Exercise details:
Wherever a line in the data below holds "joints", copy that line.

Data section Start Marker

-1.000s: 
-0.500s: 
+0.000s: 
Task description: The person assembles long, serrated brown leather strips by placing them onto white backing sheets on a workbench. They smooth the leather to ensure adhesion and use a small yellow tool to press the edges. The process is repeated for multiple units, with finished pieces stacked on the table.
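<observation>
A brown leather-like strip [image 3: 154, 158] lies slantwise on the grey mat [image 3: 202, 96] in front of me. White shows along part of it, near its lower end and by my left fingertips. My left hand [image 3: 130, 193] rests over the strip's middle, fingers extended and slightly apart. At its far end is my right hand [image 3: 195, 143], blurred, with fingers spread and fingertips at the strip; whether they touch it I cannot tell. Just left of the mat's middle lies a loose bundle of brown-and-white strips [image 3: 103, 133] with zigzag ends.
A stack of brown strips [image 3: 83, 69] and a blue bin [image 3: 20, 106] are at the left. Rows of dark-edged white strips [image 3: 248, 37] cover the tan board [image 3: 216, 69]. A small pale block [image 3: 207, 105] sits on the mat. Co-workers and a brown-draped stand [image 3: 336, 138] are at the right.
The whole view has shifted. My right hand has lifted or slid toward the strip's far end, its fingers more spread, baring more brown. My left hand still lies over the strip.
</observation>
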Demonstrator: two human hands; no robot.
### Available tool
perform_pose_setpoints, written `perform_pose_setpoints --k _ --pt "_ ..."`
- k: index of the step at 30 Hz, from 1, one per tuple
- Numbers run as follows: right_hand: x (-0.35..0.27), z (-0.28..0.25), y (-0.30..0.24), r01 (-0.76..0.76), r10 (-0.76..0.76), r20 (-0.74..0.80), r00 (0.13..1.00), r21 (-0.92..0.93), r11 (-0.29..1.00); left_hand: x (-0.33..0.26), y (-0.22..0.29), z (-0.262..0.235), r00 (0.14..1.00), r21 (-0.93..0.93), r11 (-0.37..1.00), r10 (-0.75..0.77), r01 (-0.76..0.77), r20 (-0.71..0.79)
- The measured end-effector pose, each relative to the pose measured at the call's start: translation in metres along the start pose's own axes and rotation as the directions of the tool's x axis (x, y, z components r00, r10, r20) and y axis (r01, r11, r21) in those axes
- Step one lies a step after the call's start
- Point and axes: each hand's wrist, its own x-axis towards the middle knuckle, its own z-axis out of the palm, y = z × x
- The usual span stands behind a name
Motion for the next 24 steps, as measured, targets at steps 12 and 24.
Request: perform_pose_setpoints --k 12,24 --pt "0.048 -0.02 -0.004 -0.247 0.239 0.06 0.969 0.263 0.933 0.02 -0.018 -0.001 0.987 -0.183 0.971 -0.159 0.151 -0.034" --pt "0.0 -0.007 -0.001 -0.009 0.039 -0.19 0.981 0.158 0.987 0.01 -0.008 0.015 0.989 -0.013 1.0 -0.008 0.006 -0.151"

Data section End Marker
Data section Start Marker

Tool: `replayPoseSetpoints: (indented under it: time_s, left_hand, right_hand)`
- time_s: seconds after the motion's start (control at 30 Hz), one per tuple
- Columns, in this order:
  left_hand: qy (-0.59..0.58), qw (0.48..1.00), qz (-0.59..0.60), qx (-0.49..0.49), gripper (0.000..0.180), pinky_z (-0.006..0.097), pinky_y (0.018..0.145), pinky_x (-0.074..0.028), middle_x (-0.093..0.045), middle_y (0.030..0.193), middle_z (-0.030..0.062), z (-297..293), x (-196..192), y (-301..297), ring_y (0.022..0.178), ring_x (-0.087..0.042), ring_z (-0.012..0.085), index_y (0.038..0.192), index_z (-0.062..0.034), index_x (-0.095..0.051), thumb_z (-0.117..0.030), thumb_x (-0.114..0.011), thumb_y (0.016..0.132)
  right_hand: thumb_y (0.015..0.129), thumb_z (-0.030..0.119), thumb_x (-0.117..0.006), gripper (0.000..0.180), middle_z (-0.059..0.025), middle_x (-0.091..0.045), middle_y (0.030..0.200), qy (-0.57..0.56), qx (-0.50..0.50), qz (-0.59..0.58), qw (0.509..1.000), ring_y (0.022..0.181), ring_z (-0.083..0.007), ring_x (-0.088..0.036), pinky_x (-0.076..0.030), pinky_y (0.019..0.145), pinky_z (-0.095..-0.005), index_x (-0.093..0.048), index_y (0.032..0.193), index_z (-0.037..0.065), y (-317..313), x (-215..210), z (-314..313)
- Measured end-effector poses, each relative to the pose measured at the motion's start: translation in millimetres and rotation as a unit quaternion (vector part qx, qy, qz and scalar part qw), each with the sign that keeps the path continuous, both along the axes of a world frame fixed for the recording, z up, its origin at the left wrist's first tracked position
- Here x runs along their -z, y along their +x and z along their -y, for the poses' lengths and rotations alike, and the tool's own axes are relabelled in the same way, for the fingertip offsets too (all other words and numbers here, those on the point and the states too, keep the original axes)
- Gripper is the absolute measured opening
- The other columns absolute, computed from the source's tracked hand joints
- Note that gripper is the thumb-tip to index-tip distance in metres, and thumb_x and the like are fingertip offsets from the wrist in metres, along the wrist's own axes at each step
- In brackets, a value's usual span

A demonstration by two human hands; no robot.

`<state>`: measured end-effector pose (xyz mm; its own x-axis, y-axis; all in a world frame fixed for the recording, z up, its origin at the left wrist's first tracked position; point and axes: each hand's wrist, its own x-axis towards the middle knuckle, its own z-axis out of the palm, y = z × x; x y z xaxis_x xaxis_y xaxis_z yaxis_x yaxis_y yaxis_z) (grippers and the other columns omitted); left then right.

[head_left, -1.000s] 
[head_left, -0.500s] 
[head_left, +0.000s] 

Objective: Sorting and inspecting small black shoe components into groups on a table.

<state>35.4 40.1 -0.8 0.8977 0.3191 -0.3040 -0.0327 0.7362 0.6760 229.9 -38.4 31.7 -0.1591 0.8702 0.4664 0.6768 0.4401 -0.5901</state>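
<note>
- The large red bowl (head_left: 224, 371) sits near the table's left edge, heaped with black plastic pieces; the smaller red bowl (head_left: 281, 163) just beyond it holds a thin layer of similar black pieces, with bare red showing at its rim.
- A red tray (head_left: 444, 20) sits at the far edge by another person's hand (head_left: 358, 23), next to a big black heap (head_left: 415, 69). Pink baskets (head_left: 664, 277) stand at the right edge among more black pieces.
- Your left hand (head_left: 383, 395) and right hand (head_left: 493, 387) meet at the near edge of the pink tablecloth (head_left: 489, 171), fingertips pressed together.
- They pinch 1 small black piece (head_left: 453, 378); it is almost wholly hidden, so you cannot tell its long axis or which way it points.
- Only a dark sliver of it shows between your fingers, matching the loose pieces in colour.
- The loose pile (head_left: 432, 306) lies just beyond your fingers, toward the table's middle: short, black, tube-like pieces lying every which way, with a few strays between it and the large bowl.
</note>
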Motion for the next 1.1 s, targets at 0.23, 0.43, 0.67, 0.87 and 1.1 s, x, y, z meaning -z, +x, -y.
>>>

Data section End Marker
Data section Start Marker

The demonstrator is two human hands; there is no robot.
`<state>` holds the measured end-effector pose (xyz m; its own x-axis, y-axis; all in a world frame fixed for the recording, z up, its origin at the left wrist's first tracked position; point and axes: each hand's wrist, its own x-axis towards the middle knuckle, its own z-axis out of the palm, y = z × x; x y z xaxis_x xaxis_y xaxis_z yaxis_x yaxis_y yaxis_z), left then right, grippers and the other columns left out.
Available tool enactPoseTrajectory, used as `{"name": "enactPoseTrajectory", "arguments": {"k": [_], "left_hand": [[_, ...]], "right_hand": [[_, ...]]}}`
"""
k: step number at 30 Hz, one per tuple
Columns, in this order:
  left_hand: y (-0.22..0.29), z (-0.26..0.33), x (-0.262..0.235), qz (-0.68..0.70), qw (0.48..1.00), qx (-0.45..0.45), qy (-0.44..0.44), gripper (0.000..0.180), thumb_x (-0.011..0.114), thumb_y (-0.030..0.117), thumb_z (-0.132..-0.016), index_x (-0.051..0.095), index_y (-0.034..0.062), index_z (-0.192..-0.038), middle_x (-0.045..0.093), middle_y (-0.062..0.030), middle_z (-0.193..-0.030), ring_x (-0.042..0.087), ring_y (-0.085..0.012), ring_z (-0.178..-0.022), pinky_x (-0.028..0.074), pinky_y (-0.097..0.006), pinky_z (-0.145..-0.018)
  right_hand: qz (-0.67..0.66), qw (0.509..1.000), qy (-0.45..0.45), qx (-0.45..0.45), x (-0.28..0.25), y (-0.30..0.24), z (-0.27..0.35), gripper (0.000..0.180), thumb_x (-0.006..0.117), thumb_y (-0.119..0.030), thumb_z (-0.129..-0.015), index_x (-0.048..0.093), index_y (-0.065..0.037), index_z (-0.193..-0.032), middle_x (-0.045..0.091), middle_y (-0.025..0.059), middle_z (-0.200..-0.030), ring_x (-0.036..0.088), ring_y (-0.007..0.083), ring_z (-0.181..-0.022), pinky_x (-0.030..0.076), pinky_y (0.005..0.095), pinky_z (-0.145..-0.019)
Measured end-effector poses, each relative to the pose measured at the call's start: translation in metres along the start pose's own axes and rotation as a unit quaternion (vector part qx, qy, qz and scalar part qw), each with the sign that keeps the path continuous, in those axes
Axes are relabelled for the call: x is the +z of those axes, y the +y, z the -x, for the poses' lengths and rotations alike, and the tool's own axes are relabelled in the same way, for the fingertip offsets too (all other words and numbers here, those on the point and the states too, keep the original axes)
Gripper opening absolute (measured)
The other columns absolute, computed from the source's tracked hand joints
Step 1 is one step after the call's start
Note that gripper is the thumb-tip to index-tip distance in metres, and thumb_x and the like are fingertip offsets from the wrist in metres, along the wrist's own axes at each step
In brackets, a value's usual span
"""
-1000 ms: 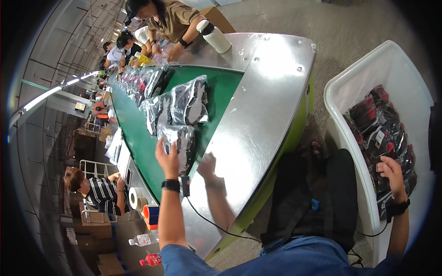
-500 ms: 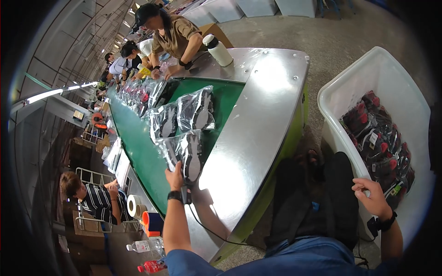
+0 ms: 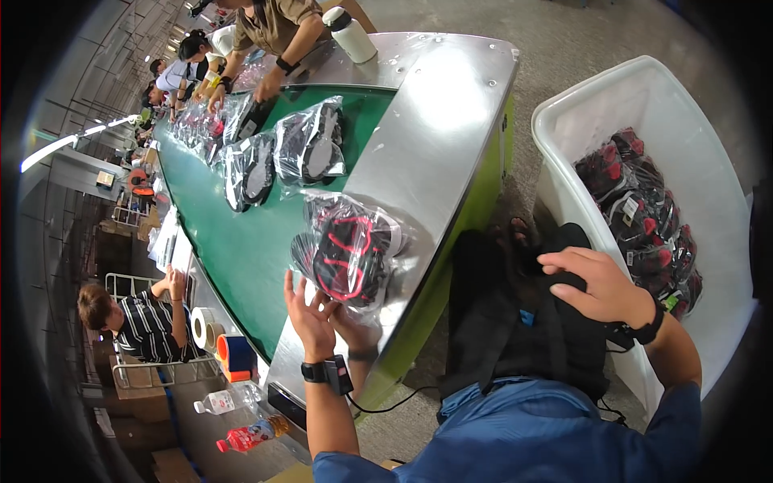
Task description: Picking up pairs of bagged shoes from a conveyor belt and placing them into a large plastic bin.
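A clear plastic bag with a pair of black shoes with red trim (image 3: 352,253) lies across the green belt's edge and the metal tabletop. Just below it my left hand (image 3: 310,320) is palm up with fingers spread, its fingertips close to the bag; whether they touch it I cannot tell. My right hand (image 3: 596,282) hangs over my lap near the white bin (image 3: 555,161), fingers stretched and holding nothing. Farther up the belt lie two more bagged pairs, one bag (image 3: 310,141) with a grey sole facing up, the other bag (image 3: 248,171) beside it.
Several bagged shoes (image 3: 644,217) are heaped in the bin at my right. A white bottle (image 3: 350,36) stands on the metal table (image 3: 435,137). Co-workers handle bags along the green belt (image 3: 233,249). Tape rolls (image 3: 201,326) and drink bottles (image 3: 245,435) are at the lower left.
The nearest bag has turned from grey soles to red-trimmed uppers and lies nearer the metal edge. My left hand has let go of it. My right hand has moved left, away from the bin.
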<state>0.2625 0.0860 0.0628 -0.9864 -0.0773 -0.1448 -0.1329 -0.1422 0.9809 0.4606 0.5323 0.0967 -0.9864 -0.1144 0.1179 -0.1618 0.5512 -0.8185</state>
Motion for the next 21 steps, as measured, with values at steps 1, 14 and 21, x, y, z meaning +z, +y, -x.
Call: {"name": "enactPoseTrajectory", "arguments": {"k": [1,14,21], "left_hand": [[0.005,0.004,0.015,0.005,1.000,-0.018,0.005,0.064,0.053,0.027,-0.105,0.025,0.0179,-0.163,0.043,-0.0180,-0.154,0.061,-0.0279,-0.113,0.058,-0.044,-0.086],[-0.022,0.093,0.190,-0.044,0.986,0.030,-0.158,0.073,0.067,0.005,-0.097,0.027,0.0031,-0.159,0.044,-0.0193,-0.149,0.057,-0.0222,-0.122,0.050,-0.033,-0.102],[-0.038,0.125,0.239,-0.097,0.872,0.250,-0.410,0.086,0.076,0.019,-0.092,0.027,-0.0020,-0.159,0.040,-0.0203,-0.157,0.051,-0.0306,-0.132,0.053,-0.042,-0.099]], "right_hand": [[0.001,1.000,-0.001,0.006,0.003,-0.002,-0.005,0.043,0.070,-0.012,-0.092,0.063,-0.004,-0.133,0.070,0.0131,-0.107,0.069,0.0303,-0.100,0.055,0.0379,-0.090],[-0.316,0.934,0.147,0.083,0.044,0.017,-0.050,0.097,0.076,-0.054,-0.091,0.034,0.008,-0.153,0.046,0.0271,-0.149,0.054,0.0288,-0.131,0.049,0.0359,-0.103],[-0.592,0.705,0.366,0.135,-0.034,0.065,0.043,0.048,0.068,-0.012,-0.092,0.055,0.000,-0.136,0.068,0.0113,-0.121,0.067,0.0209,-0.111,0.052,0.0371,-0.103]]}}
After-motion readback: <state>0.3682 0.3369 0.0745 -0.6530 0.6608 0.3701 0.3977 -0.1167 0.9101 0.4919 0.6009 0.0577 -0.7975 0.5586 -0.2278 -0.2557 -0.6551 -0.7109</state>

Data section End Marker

Your solution:
- The other columns absolute, computed from the source's tracked hand joints
The other columns absolute, computed from the source's tracked hand joints

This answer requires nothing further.